**Action item**
Set down exactly the lines below, starting at the one that contains "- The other" and ending at the one that contains "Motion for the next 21", with both of those lines included and nothing else.

START Data listing

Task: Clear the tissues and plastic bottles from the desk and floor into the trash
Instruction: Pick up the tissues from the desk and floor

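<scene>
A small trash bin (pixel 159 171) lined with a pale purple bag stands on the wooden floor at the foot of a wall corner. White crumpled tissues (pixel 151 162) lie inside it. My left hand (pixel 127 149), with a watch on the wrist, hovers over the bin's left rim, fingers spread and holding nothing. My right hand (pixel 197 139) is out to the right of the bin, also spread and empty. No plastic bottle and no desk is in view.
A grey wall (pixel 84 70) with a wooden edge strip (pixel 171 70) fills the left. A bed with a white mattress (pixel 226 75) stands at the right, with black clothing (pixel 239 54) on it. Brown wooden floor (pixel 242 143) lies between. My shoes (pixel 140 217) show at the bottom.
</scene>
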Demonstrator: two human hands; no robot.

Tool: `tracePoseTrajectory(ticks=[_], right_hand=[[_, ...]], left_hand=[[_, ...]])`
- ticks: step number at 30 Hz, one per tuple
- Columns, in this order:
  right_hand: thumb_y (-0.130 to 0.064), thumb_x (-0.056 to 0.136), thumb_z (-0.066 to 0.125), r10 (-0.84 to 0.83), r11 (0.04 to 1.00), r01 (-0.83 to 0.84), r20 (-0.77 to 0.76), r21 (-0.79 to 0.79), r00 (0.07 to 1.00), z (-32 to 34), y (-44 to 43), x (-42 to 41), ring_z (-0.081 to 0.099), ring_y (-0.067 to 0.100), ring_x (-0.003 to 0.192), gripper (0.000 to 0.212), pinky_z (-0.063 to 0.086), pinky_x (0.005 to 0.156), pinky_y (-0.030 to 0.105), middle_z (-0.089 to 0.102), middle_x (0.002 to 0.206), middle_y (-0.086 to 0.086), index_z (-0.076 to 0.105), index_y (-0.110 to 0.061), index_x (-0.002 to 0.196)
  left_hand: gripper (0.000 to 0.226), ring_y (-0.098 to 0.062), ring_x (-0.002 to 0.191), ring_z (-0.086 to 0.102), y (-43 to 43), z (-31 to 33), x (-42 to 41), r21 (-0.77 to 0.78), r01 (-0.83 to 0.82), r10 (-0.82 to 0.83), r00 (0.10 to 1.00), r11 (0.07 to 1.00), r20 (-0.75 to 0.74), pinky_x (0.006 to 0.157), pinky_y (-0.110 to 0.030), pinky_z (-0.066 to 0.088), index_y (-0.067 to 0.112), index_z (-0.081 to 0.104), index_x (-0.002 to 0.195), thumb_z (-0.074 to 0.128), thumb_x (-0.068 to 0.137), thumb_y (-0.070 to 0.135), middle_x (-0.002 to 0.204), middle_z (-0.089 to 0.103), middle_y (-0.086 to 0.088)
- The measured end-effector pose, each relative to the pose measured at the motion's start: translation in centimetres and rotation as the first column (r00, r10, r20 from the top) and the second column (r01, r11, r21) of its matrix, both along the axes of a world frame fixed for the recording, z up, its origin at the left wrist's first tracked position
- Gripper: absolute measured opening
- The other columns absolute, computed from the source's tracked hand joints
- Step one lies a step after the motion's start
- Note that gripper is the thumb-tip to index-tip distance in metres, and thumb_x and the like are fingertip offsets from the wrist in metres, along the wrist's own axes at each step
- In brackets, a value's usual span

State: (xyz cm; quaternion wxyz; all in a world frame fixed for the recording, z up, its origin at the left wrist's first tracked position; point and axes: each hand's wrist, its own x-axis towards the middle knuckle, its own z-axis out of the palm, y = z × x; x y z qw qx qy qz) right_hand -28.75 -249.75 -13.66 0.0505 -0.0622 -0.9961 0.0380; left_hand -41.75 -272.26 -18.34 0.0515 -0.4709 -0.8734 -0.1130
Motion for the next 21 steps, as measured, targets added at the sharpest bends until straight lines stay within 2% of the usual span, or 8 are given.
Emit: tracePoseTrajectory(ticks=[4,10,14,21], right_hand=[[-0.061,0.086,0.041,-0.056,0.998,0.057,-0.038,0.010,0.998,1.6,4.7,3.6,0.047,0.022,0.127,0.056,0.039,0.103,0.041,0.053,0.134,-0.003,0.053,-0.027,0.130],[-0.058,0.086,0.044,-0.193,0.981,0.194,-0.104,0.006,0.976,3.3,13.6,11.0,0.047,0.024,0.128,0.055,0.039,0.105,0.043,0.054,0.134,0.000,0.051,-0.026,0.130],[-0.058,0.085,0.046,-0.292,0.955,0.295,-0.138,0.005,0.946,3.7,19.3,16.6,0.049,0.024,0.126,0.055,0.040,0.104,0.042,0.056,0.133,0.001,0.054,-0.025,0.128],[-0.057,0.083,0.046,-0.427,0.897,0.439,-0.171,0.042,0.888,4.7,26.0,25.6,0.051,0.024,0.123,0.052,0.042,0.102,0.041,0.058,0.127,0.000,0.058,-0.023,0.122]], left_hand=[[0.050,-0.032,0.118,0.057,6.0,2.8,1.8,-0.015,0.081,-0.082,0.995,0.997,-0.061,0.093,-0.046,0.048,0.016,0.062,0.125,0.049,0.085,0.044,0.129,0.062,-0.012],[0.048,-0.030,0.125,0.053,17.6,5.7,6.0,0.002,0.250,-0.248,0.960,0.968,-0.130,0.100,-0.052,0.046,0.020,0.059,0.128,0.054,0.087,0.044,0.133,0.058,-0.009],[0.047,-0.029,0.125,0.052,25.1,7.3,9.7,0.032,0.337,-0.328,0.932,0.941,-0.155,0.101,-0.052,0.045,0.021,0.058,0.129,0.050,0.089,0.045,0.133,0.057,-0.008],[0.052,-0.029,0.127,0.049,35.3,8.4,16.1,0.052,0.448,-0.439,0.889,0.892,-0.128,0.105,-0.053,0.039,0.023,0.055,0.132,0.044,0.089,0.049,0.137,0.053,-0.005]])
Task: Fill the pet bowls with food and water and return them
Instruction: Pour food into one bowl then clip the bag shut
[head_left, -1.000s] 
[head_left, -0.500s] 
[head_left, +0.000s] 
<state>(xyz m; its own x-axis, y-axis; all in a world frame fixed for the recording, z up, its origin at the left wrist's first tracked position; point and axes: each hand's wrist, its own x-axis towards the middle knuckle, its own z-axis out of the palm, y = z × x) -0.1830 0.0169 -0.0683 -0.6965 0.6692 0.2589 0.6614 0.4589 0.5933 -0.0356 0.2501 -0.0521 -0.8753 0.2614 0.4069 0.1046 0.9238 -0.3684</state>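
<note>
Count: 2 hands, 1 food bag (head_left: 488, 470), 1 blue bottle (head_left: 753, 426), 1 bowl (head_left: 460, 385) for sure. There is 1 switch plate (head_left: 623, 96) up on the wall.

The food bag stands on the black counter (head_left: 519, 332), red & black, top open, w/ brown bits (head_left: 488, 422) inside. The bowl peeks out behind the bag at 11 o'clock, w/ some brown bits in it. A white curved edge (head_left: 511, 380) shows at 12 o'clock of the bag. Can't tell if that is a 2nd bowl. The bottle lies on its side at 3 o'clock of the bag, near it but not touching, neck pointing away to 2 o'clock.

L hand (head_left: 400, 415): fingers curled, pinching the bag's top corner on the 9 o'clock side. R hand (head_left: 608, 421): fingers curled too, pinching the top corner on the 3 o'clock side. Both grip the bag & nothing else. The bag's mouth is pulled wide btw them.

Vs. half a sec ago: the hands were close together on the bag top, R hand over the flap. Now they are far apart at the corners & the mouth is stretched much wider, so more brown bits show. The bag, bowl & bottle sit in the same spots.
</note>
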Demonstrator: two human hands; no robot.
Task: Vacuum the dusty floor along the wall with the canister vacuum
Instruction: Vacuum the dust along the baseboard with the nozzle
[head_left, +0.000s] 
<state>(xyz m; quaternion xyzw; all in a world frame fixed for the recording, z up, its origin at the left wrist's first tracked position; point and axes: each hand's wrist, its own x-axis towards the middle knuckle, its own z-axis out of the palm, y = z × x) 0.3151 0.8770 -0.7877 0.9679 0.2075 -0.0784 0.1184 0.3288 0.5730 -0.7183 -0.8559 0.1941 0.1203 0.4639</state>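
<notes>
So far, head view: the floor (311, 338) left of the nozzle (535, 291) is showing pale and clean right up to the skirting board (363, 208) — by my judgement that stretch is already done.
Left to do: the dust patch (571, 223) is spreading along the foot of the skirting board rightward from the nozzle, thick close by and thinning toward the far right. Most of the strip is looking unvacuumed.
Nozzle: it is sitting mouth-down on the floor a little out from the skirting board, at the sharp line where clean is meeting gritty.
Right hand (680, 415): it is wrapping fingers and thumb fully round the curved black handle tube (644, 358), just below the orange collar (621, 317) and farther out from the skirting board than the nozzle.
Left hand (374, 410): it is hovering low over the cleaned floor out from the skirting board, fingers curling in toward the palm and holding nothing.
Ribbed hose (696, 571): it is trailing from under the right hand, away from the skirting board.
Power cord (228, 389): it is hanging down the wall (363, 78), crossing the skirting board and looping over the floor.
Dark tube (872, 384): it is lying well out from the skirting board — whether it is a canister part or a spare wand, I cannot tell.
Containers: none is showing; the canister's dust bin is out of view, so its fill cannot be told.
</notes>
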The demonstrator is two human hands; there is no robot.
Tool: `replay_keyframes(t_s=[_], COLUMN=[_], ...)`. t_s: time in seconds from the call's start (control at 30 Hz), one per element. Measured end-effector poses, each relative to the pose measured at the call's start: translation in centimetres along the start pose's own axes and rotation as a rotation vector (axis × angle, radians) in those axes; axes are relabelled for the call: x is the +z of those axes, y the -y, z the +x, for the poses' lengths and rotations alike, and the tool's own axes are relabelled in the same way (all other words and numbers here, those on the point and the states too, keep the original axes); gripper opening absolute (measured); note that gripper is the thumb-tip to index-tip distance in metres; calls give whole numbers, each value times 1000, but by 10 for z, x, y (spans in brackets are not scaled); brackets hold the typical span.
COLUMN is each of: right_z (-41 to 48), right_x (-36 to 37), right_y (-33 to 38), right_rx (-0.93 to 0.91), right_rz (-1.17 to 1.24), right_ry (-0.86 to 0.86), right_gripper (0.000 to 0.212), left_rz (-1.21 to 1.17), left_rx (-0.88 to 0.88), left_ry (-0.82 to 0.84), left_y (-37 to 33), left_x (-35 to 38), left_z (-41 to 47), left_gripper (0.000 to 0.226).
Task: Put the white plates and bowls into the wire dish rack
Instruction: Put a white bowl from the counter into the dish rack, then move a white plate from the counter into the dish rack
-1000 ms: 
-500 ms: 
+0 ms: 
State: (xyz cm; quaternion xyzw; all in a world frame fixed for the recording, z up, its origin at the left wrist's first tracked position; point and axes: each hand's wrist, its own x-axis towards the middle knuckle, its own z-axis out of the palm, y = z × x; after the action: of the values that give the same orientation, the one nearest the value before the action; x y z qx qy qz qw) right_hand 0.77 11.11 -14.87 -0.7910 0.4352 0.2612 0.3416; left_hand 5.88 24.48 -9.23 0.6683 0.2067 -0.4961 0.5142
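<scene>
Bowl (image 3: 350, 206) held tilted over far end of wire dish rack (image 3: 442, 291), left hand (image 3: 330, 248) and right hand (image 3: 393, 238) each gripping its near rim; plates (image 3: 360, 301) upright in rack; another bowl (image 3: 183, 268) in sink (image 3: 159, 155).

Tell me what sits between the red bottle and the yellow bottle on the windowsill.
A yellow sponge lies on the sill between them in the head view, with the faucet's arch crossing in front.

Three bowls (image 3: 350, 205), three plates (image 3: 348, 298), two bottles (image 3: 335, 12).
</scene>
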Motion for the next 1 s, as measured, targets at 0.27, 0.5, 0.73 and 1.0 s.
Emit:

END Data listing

**Solution to the exercise**
- The other columns absolute, computed from the source's tracked hand joints
- Step one lies a step after the motion's start
- Note that gripper is the thumb-tip to index-tip distance in metres, and thumb_x and the like are fingertip offsets from the wrist in metres, along the wrist's own axes at each step
- In brackets, a value's usual span

State: (xyz cm; quaternion wxyz; all in a world frame fixed for the recording, z up, its origin at the left wrist's first tracked position; point and axes: each hand's wrist, its own x-axis towards the middle knuckle, its own z-axis out of the palm, y = z × x; x y z qw qx qy qz) right_hand -28.75 -249.75 -13.66 0.0505 -0.0622 -0.9961 0.0380; left_hand -41.75 -272.26 -18.34 0.0515 -0.4709 -0.8734 -0.1130
Motion for the next 21 steps, as measured, targets added at the sharpest bends until straight lines stay within 2% of the usual span, or 8 are given.

No more output is required.